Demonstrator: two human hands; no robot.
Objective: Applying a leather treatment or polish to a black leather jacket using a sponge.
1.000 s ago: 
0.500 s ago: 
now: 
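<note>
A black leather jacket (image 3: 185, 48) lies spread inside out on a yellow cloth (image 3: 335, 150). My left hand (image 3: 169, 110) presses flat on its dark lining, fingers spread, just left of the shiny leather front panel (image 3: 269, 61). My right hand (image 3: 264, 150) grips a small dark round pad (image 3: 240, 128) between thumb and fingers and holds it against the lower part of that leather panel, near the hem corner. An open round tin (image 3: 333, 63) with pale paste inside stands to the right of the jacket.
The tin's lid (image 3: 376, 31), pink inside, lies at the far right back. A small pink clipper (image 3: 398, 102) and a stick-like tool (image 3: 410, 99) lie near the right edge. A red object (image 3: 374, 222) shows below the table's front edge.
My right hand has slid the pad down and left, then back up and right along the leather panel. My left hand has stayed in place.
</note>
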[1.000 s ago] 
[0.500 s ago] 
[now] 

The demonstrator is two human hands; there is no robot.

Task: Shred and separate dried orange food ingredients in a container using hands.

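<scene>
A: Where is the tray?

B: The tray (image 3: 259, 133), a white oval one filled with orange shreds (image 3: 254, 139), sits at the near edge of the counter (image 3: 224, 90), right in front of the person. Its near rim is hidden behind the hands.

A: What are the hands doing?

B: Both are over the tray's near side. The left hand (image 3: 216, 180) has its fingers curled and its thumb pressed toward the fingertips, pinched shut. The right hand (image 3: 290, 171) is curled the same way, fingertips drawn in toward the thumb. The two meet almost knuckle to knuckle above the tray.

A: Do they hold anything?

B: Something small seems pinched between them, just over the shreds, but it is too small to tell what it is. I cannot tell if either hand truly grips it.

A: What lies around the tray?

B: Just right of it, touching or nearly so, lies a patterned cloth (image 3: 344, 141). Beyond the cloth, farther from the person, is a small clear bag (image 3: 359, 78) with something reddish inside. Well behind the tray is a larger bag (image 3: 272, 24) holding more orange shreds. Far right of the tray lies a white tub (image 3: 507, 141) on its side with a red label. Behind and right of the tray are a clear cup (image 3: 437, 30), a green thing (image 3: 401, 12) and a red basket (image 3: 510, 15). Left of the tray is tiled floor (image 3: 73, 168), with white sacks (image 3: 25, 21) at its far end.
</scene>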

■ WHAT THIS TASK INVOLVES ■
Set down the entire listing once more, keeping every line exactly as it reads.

■ WRITTEN SOLUTION ■
Demonstrator: two human hands; no robot.
Objective: Applying a leather treatment or polish to a black leather jacket using a sponge.
1.000 s ago: 
0.500 s ago: 
now: 
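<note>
A black leather jacket (image 3: 185, 48) lies spread inside out on a yellow cloth (image 3: 335, 150). My left hand (image 3: 169, 110) presses flat on its dark lining, fingers spread, just left of the shiny leather front panel (image 3: 269, 61). My right hand (image 3: 264, 150) grips a small dark round pad (image 3: 240, 128) between thumb and fingers and holds it against the lower part of that leather panel, near the hem corner. An open round tin (image 3: 333, 63) with pale paste inside stands to the right of the jacket.
The tin's lid (image 3: 376, 31), pink inside, lies at the far right back. A small pink clipper (image 3: 398, 102) and a stick-like tool (image 3: 410, 99) lie near the right edge. A red object (image 3: 374, 222) shows below the table's front edge.
My right hand has slid the pad down and left, then back up and right along the leather panel. My left hand has stayed in place.
</note>
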[1.000 s ago] 
[0.500 s ago] 
[now] 

The demonstrator is two human hands; there is no robot.

Task: Shred and separate dried orange food ingredients in a container using hands.

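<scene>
A: Where is the tray?

B: The tray (image 3: 259, 133), a white oval one filled with orange shreds (image 3: 254, 139), sits at the near edge of the counter (image 3: 224, 90), right in front of the person. Its near rim is hidden behind the hands.

A: What are the hands doing?

B: Both are over the tray's near side. The left hand (image 3: 216, 180) has its fingers curled and its thumb pressed toward the fingertips, pinched shut. The right hand (image 3: 290, 171) is curled the same way, fingertips drawn in toward the thumb. The two meet almost knuckle to knuckle above the tray.

A: Do they hold anything?

B: Something small seems pinched between them, just over the shreds, but it is too small to tell what it is. I cannot tell if either hand truly grips it.

A: What lies around the tray?

B: Just right of it, touching or nearly so, lies a patterned cloth (image 3: 344, 141). Beyond the cloth, farther from the person, is a small clear bag (image 3: 359, 78) with something reddish inside. Well behind the tray is a larger bag (image 3: 272, 24) holding more orange shreds. Far right of the tray lies a white tub (image 3: 507, 141) on its side with a red label. Behind and right of the tray are a clear cup (image 3: 437, 30), a green thing (image 3: 401, 12) and a red basket (image 3: 510, 15). Left of the tray is tiled floor (image 3: 73, 168), with white sacks (image 3: 25, 21) at its far end.
</scene>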

No more output is expected for this exercise.